GRAPHIQUE 2. TAUX DE CROISSANCE ANNUEL DE LA PRODUCTIVITE DU TRAVAIL PAR PERSONNE OCCUPEE, EN ECART VIS-A-VIS DE L'UE 25
(En % (UE 25 = 0))
Source : Eurostat.
GRAPHIQUE 3. TAUX D'EMPLOI TOTAL
(En % de la population en âge de travailler)
Source : Eurostat.
GRAPHIQUE 4 . DEPENSES EN RECHERCHE ET DEVELOPPEMENT
(En % du PIB)
Source : Eurostat.
Pour ce qui concerne le «déficit de productivité», l'état des lieux global n'est guère plus encourageant : comme pour le PIB par tête, la croissance de la productivité du travail par salarié est sur une pente négative sans discontinuer depuis cinq ans : il s'ensuit que l'écart de productivité du travail par personne occupée entre l'UE 15 (ou l'UE 25) et les États-Unis se creuse depuis 2001 (cf. graphique 2).

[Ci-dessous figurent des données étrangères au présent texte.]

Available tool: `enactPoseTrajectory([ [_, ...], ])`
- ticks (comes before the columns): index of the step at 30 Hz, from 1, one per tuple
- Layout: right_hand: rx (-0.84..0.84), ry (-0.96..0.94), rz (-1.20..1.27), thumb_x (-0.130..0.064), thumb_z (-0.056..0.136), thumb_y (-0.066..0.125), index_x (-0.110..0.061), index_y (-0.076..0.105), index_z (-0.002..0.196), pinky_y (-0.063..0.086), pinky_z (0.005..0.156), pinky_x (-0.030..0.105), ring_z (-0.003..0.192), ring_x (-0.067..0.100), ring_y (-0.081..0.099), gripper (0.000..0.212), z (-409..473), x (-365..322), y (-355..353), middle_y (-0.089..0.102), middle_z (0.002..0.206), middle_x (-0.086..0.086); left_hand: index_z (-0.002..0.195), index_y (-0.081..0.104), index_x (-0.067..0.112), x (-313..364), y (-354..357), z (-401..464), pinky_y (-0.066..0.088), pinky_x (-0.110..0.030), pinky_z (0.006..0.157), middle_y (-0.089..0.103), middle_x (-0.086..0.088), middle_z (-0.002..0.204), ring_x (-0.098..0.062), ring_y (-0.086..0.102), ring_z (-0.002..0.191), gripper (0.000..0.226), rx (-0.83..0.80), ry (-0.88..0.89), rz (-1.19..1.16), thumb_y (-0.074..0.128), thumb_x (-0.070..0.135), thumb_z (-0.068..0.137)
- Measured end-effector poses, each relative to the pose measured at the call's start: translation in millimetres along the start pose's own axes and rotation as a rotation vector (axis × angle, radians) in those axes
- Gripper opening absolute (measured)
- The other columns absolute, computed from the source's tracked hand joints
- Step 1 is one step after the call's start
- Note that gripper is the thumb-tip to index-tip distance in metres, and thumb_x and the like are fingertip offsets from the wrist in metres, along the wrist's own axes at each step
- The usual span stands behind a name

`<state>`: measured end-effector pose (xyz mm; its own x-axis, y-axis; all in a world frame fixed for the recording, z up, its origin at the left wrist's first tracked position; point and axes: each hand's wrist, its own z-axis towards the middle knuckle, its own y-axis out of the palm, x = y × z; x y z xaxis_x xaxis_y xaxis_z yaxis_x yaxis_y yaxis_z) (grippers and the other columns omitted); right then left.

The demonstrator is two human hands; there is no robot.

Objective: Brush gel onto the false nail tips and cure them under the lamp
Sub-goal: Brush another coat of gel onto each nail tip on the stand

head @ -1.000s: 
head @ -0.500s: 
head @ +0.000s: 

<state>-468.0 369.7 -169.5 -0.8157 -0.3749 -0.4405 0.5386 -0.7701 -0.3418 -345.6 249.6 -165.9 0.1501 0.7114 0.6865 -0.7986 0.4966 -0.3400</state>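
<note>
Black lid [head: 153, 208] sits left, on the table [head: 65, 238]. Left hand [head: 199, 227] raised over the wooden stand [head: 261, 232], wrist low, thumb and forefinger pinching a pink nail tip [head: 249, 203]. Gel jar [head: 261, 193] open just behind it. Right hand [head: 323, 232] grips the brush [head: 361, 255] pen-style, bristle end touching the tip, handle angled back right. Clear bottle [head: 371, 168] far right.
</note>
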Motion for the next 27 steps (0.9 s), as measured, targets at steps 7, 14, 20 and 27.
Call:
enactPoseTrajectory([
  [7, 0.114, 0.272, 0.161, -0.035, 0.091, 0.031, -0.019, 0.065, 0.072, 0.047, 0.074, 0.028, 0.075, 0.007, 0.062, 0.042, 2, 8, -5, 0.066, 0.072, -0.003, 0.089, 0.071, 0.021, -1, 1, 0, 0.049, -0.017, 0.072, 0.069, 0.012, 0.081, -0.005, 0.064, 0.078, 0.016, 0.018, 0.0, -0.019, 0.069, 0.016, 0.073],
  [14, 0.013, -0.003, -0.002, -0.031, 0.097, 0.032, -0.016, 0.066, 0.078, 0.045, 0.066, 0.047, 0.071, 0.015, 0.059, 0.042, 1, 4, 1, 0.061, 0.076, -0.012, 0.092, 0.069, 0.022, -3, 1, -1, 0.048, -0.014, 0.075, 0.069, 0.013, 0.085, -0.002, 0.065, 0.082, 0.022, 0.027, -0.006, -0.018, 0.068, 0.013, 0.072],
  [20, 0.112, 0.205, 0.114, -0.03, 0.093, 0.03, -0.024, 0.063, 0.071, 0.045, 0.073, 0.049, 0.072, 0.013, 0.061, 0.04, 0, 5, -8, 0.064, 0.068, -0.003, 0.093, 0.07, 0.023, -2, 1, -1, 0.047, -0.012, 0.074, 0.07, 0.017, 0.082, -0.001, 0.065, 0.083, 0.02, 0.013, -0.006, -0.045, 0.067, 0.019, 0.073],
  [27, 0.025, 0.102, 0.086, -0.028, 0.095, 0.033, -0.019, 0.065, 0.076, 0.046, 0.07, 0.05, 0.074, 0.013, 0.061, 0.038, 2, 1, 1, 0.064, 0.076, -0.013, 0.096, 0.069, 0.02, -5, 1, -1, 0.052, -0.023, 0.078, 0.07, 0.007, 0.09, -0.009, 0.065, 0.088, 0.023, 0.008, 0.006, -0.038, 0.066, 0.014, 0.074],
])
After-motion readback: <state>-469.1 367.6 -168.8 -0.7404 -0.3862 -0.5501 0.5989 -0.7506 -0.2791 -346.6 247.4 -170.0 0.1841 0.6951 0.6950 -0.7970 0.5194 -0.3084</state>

Venons-en à l'objectif quantifié le plus médiatique : en 2005 , le taux d'emploi total devait être de 67 % de la population en âge de travailler, puis de 70% en 2010. Les données disponibles de 2000 à 2003 et leur extrapolation par régression linéaire jusqu'en 2010 révèlent que, en terme d'emploi total, l'Europe est loin du compte : au rythme actuel, le taux d'emploi dans l'UE 15 s'écartera de près de 4 points de l'objectif en 2010, et de 7 points après avoir pris en compte l'ensemble de l'UE 25 (cf. graphique 3). On touche ici une des contradictions techniques de la stratégie de Lisbonne, qui a consisté à imposer des objectifs homogènes à des pays fortement hétérogènes, sans prévoir que les objectifs seraient plus difficiles à atteindre à 25 qu'à 15.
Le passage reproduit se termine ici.